Douro Valley – Of Pork, Wine Paint, and Penis Cookies

Did I get your attention? Scroll down if you are just here for the cookie porn. But for the rest of you this post is all about our Douro day with Facebook group star Igor of Porto Tours and Transfers. Unless your trip is at least 6 months from now, forget it. You can try, but the dude is usually booked many months out. But you do have many options these days besides Igor, so dont despair.

This wasnt our first time seeing the valley. 12 years ago we explored it on our own, before Google Maps was a thing. Hitting dead ends, and dirt roads was just part of the adventure. I remember the feeling of finally finding Quinta de La Rosa, our most memorable lunch destination. Memorable for the view and attention mostly, as we were the lone guests. With Porto tourism increasing seemingly 10 fold since, eating at any Quinta facing the Duoro alone is a fantasy these days.

Quinta da Pacheca, undeniably one of the most interesting wineries we’ve ever come across. Its a stunner. Not small, not cheap, and it comes with its own resident artist, Oscar Rodriguez. You’ll see his work throughout the property. And before you know it, you are scratching heads at his studio trying to figure out how he’s able to create paintings with just 6 different kinds of wine.

We tasted a very respectable white, a robust red Reserva, and quite a potent 40 y/o Tawny. The Tawny alone worth the price of admission. Its the kind of property you want to spend some time, if not days (sleep in a giant wine barrel, anyone?). This is where you want to host your next wedding, or Gynecologist convention. The gynecologists may or may not have a problem with the bathroom glass doors and lack of privacy. What is it with Portugal and its fascination with bathroom glass doors.

Just across the river in Peso da Régua, O Maleiro was quite the tasty, ultra local treat for lunch. Family style is the name of the game. And there was plenty of game in the superb Alheira… boar, chicken, and plenty of spices. Grilled, not fried, made a difference. Its not particularly attractive after its sliced, but this was the best tasting sausage of the trip. Alheira was invented by jews in order to avoid expulsion. They hung sausages on their doors in order to show their solidarity, without revealing the true porkless recipe.

As satisfying as the grilled black pork and potatoes was, it was solidly out-staged by the juiciest pork loin this side of where you can find the juiciest pork loin. Served with a particularly addictive Feijao Frade – black eyed peas (or “mung beans” here) and kale salad. After the meal, you go to the side of the bar, and pour your own port. My kind of place.

We followed that mini feast with some road fruit shopping (those cherries!), a jaw dropping view point, and the sleepy town of Amarante for cookie porn. On our previous visit to Amarante, we somehow missed the penis cookies completely, but it turns out this town is totally obsessed with them. The history is hazy, but it seems like a weird way to honor patron saint São Gonçalo.
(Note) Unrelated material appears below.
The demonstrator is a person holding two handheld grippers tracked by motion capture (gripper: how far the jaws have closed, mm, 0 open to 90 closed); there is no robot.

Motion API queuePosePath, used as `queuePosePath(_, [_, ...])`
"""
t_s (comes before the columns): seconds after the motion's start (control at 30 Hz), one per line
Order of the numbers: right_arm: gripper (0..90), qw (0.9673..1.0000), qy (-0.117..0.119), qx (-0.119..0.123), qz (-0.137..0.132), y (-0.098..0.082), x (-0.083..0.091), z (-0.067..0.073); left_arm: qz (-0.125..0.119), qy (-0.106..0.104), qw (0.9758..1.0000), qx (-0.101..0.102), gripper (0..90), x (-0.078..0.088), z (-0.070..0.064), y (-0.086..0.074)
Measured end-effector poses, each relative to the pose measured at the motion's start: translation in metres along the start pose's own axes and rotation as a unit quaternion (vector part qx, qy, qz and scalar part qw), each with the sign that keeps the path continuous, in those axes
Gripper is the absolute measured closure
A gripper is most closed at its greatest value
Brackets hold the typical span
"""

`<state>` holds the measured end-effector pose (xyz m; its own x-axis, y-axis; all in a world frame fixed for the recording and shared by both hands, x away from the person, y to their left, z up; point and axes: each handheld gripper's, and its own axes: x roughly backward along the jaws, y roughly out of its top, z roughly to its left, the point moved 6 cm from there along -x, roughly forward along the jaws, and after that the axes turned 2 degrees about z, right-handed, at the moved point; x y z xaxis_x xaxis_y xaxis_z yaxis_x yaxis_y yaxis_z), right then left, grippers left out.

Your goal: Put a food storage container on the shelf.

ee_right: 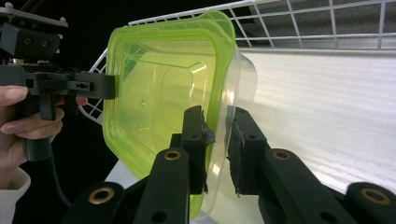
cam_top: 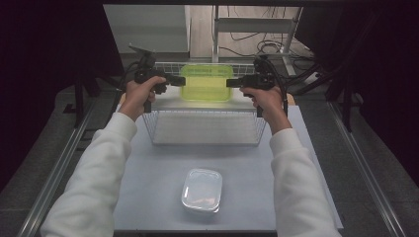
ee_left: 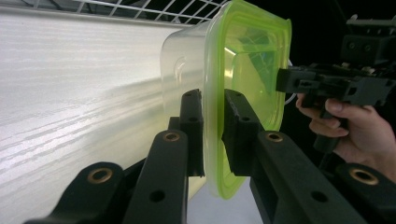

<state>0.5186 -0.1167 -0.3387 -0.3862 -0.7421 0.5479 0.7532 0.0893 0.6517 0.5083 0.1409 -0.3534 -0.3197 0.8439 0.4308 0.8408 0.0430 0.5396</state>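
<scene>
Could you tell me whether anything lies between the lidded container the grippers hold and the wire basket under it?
Nothing visible does. The green-lidded container, gripped at opposite rims by the left gripper and right gripper, is above the wire basket, whose interior looks bare.

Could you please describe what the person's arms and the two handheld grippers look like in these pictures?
Both arms wear white long sleeves. The left gripper and right gripper are matte black pistol-grip tools with blocky bodies and black cables trailing from them. Seen close up, their jaws are black linkage arms with brass-coloured pivot bushings and flat black pads.
</scene>
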Motion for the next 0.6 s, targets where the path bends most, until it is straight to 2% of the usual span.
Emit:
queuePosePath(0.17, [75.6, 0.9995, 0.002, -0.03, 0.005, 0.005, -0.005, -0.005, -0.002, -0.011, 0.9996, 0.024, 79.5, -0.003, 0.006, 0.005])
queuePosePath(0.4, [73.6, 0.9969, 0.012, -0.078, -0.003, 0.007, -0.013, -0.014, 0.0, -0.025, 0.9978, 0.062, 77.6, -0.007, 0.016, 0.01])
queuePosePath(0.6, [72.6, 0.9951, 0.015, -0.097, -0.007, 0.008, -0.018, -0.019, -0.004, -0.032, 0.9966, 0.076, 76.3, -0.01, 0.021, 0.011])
Apparently São Gonçalo had special skills, but not the kind your dirty mind assumes. He had special matchmaking powers where he would help an older female with low prospects find love. Besides the local festivals featuring all sorts of phallic cakes, its tradition for a man to give a penis shaped cookie to someone he desires. It works! I gave one to my friend Robert, and 20 minutes later he had a headache. Besides, the next day, the cookie got too hard! I knew I should have bought the one filled with cream. Ok, I’ll stop now.